Fr. Sammie is a native of Palina, Kibungan, Benguet where he was ordained priest in December 1989. In high school, he started singing, playing indigenous instruments and guitar. This interest in music was further enhanced when he entered the seminary. Gifted that he is, he recorded Siak ti Silaw ti Lubong (I Am the Light of the World, Jn. 8:12); Bro. Mike San Juan, SVD was the lyricist and Paul Mauriat’s Serenade to Summertime was the music. He uses his talent to evangelize and entertain in concerts dubbed Evangelainment, a term coined by Fr. Oscar Alunday, SVD. Bringing the faithful closer to God, while being deeply rooted in the culture, Fr. Sammie started organizing concerts since 1998. His compositions conscientize people to care for the environment and protect the cultural heritage handed by our forebears. He believes that if Christ were alive in this digital age, he will use all the available means to preach.
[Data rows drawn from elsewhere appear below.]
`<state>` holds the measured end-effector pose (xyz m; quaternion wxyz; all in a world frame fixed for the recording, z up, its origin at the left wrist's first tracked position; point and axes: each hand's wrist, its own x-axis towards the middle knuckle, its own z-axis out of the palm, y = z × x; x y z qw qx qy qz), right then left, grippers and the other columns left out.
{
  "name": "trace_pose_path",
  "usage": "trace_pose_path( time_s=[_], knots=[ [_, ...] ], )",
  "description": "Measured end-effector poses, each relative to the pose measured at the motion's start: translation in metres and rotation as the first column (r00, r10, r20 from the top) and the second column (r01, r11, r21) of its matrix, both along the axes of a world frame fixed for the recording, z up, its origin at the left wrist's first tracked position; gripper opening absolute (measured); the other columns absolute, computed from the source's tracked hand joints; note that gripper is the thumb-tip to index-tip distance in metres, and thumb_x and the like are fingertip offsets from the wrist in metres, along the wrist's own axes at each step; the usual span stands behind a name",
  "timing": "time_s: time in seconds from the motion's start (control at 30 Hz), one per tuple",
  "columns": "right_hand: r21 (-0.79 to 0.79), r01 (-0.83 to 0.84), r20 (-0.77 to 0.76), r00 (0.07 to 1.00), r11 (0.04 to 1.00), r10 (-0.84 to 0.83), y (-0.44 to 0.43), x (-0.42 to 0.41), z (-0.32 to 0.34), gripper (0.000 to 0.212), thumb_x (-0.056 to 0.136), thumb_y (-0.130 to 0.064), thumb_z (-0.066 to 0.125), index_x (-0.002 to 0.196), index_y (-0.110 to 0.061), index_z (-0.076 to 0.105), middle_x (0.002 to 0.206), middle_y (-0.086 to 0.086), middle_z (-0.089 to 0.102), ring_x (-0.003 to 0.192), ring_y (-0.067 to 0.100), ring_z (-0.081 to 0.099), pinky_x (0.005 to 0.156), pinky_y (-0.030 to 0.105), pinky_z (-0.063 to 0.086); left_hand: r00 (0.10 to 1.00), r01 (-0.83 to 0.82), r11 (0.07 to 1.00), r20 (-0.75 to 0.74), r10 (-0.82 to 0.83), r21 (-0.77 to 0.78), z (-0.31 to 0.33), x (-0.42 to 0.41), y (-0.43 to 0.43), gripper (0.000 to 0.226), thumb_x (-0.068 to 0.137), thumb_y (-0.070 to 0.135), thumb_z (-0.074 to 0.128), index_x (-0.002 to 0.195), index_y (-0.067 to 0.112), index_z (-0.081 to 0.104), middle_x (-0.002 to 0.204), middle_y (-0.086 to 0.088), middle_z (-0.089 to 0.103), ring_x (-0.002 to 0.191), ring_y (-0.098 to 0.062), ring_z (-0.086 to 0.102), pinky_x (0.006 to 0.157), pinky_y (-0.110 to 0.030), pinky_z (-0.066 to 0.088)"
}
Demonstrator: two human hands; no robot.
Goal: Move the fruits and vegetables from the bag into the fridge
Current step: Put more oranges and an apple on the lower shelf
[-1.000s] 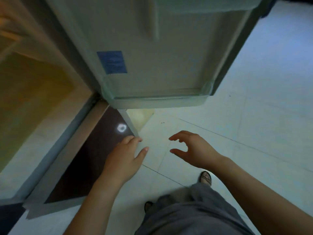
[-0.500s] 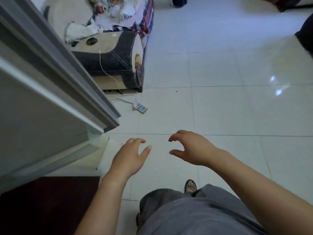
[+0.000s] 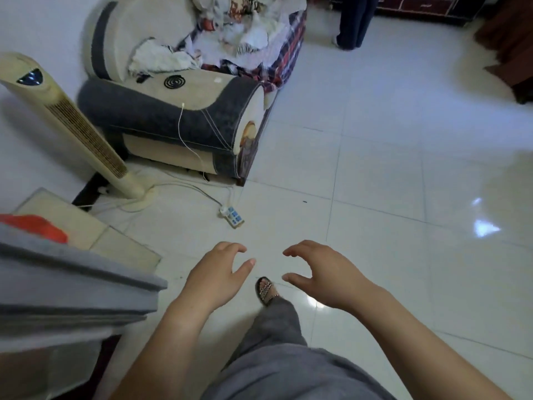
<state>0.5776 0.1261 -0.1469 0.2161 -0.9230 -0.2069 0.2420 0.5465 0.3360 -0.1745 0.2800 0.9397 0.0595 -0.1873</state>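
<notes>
My left hand [image 3: 215, 274] and my right hand [image 3: 323, 272] hover side by side over the white tiled floor, both empty with fingers loosely curled. The grey edge of the fridge door [image 3: 78, 272] fills the lower left. Behind it, a bit of red plastic [image 3: 37, 226] lies on a beige surface; I cannot tell whether it is the bag. No fruit or vegetable is in view.
A cream tower fan [image 3: 83, 131] stands at the left beside a grey and beige armchair [image 3: 178, 111] piled with clothes. A power strip [image 3: 232, 216] and cords lie on the floor ahead. A person's legs [image 3: 350, 21] stand at the top. Dark furniture [image 3: 507, 47] sits top right.
The view has swung right, away from the fridge door and towards the room; the fan and the red plastic have come into sight. Both hands stay empty in front of me.
</notes>
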Motion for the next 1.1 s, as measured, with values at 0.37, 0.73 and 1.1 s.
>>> trace_pose_path(
  time_s=[0.37,0.73,1.1],
  knots=[
    [0.0,-0.18,0.144,0.973,0.984,0.178,0.067,0.227,0.039,0.043,0.087,-0.048,0.054,0.126,-0.032,0.049,0.128,-0.014,0.052,0.112,0.006,0.051,0.085,0.018,0.04,0.986,-0.155,0.987,0.048,0.157,-0.029,0.04,0.184,0.039,0.042,0.092,0.05,0.041,0.129,0.03,0.045,0.135,0.011,0.044,0.114,-0.007,0.048,0.093,-0.032,0.045],
    [0.094,-0.786,0.036,0.616,0.611,0.787,0.27,0.358,0.013,0.044,0.088,-0.049,0.053,0.128,-0.03,0.048,0.131,-0.01,0.049,0.117,0.01,0.048,0.092,0.024,0.04,0.677,-0.724,0.682,-0.083,0.731,0.103,0.037,0.204,0.156,0.044,0.093,0.044,0.043,0.133,0.026,0.042,0.135,0.006,0.043,0.123,-0.014,0.045,0.098,-0.028,0.038],
    [0.077,-0.978,0.114,0.201,0.193,0.973,0.446,0.392,0.007,0.044,0.089,-0.048,0.052,0.129,-0.032,0.045,0.132,-0.012,0.047,0.115,0.007,0.046,0.092,0.019,0.037,0.287,-0.956,0.287,-0.01,0.958,0.062,0.045,0.225,0.247,0.045,0.092,0.048,0.046,0.132,0.029,0.042,0.136,0.009,0.045,0.119,-0.009,0.045,0.098,-0.03,0.041]
  ],
)
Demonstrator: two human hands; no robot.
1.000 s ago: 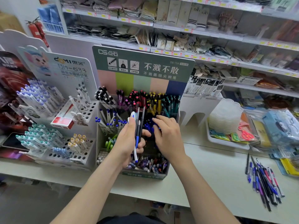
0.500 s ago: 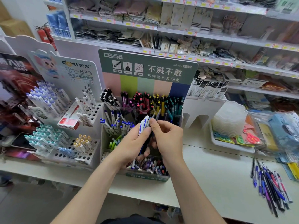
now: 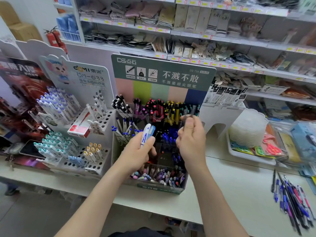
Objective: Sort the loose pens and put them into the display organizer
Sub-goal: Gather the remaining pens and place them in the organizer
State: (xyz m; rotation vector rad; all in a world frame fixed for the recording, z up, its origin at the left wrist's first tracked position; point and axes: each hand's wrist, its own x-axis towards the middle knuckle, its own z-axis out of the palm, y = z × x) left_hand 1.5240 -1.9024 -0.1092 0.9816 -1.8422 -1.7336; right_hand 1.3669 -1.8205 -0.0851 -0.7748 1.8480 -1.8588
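Slotting pens into the organizer
Centre: left hand grips spare white pens; right hand pinches one dark pen over the back row, likely to slot it. Loose pens lie lower right.

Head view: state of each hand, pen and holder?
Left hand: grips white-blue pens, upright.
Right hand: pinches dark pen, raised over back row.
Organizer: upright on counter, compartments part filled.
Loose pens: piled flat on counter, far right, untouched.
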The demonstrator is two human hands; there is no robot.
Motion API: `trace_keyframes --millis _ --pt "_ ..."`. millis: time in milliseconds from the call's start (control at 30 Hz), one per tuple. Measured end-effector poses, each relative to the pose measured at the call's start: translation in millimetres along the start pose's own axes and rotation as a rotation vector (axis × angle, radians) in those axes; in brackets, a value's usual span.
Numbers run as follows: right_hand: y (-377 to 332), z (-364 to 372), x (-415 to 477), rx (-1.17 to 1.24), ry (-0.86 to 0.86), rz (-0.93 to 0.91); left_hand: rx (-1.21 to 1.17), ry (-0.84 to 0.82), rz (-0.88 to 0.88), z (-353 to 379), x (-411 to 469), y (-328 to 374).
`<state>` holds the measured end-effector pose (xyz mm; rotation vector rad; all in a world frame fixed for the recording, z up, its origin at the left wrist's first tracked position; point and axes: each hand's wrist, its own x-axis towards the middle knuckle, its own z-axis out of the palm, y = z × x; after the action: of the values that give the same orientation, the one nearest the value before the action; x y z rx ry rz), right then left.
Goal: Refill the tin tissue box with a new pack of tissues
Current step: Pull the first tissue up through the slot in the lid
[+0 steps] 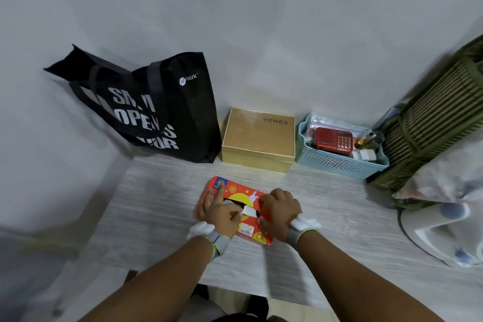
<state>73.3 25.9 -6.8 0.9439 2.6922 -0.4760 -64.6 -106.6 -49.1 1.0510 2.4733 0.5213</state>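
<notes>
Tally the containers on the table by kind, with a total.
Tin tissue box, under both hands: 1
Black tote bag: 1
Gold box: 1
Blue plastic basket: 1
Green woven bag: 1
Total: 5

Bare tabletop [326, 217] rings the tin [236, 191]; gold box [258, 138] and probably basket [339, 162] block behind.
</notes>
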Motion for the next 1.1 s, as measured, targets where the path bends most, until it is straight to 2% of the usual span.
trace_keyframes --millis 200,267,434,634,900,1101 --pt "-2 12 1 0.075 0.011 -0.011 0.036 -0.075 0.105 -4 -3 3" --pt "-33 14 20 0.098 0.030 -0.025 0.051 -0.085 0.149 -24 9 -31" --pt "-37 15 25 0.122 0.024 -0.042 0.089 -0.083 0.237 -26 8 -38" --pt "-39 25 25 0.136 0.030 -0.064 0.116 -0.121 0.258 -27 3 -53" --pt "-44 22 22 0.168 0.005 0.018 0.120 -0.156 0.341 -35 11 -56" --pt "-48 33 24 0.072 0.007 0.028 0.126 -0.204 0.370 -42 12 -57"
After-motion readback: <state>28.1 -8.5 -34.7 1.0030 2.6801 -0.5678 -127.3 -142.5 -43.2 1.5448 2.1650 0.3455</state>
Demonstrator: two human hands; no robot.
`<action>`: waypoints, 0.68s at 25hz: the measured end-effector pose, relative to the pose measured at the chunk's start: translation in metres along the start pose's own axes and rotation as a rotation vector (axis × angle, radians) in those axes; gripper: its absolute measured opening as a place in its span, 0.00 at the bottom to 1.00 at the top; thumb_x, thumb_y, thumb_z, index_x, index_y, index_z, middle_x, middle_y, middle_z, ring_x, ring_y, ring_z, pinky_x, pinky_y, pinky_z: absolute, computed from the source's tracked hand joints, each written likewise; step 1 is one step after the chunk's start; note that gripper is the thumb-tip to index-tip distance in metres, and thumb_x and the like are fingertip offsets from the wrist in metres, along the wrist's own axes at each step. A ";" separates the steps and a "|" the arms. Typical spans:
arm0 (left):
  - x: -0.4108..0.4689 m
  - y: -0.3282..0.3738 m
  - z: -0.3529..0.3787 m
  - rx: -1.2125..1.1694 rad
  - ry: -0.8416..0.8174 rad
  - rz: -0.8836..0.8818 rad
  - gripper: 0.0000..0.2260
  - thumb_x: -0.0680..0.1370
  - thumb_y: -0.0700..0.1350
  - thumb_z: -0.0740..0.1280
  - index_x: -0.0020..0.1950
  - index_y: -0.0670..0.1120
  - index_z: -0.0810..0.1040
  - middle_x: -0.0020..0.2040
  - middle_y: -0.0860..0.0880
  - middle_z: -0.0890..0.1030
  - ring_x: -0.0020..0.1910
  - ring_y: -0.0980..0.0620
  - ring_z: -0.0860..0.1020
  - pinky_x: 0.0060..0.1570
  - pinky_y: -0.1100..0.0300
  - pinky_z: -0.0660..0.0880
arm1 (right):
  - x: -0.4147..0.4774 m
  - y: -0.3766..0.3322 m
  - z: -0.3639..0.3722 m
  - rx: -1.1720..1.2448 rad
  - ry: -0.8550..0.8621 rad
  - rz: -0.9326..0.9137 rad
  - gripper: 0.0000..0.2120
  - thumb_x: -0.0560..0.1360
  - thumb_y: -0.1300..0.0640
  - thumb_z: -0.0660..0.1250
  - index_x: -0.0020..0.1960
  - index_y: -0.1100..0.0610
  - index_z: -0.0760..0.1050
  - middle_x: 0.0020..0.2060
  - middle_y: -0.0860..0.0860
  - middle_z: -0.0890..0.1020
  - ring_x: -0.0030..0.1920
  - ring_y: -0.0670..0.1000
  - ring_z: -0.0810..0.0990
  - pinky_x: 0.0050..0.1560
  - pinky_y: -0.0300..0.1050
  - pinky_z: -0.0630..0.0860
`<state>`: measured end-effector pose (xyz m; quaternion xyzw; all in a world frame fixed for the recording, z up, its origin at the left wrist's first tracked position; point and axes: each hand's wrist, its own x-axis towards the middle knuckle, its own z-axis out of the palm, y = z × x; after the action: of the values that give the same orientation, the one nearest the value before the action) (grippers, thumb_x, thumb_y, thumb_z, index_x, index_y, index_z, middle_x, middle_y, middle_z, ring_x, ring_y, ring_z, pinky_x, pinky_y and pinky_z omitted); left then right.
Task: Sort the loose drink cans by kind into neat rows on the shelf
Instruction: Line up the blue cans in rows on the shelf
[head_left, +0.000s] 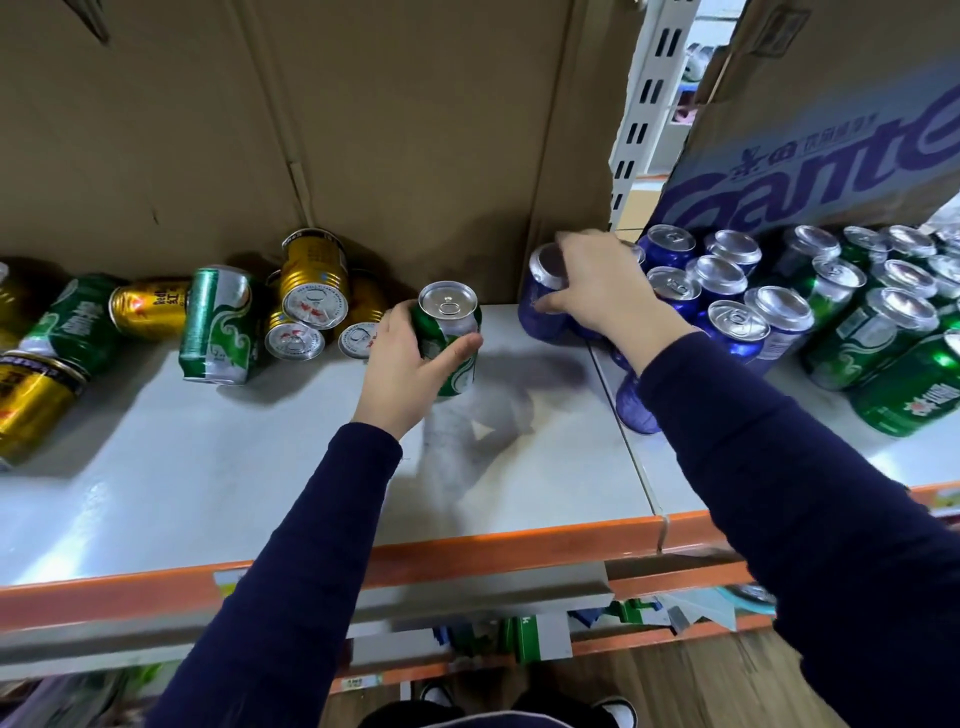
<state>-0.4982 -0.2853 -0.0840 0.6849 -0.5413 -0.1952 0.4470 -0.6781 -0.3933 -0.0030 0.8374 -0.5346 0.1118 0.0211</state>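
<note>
My left hand grips a green can, upright, just above the middle of the grey shelf. My right hand holds a blue can from above at the shelf's back, beside the standing blue cans. Another blue can stands partly hidden under my right sleeve. To the left lie loose gold cans and green cans, tipped over in a heap. Upright green cans stand in rows at the right.
A cardboard wall backs the shelf. A printed cardboard box overhangs the right cans. A slotted white upright divides the two bays. The shelf's orange front edge runs across, with goods on a lower shelf below.
</note>
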 end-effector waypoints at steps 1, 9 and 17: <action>-0.001 -0.001 0.001 -0.012 -0.013 -0.013 0.29 0.70 0.56 0.74 0.65 0.43 0.70 0.60 0.45 0.76 0.59 0.48 0.74 0.58 0.53 0.72 | 0.001 -0.003 0.003 -0.031 -0.011 0.004 0.26 0.69 0.51 0.75 0.60 0.63 0.72 0.55 0.61 0.77 0.56 0.63 0.76 0.48 0.50 0.69; -0.008 -0.006 -0.001 -0.077 -0.007 0.003 0.27 0.68 0.55 0.76 0.61 0.46 0.71 0.56 0.49 0.79 0.54 0.50 0.78 0.55 0.50 0.76 | -0.012 -0.001 0.000 0.089 0.095 0.018 0.14 0.75 0.60 0.64 0.59 0.63 0.75 0.54 0.61 0.78 0.55 0.61 0.75 0.48 0.48 0.70; -0.029 0.004 -0.003 -0.141 0.044 0.082 0.27 0.67 0.61 0.73 0.58 0.47 0.75 0.50 0.52 0.81 0.49 0.56 0.79 0.49 0.60 0.77 | -0.073 0.008 -0.017 0.357 0.339 0.042 0.11 0.74 0.59 0.65 0.54 0.58 0.81 0.51 0.53 0.83 0.53 0.54 0.79 0.53 0.46 0.72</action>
<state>-0.5083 -0.2581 -0.0855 0.6332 -0.5437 -0.1995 0.5135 -0.7172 -0.3294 -0.0019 0.7858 -0.5125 0.3438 -0.0400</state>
About the Author and Translator:
Genevieve Balance Kupang (Genie) is an anthropologist, consultant, researcher, and advisor to individuals and organizations engaged in working for good governance, genuine leadership, justice, integrity of creation, peace, the indigenous peoples, preservation of cultures, and societal transformation processes. She is a peace educator, author, interreligious dialogue practitioner, and resource person with a career in the academe and NGO.